- Basantapur, Sunsari Location in Nepal
- Coordinates: 26°30′N 87°06′E﻿ / ﻿26.50°N 87.10°E
- Country: Nepal
- Zone: Kosi Zone
- District: Sunsari District

Population (1991)
- • Total: 5,566
- Time zone: UTC+5:45 (Nepal Time)

= Basantapur, Sunsari =

Basantapur is a village development committee in Sunsari District in the Kosi Zone of south-eastern Nepal. At the time of the 1991 Nepal census it had a population of 5566 people living in 879 individual households.

At the center of town is a sculpture of rhododendron, which grows very commonly in the area.

==Tourism==

Basantapur serves as a base village for some treks including the Tinjure, Milke and Jaljale trek, which provides views of Everest, Kanchenjunga and Makalu, the first, third and fifth highest mountains in the world. Kanchenjuna and Makalu can be seen from Basantapur on a cloudless day.
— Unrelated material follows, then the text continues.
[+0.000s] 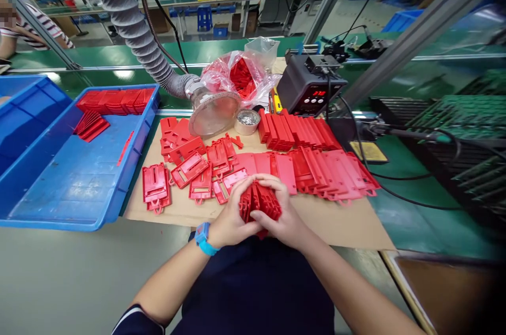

Aside from lodging, Basantapur has a very local economy and provides only basic amenities. There are no shops geared specifically for tourists or trekkers.

==Transport==

The road to Basantapur from Dharan is bumpy and slow. Basantapur can be reached from Dharan by local bus in about 4 hours.

Microbuses from Dharan are also available for a nominally higher price and normally arrive quicker than the local buses, which stop more often.

Basantapur can also be reached by hiring a taxi or private Jeep.

==Accommodation==

There are at least seven lodges in Basantapur, all within walking distance of the bus stop at the center of the village, which takes 5 minutes to walk from one end to the other.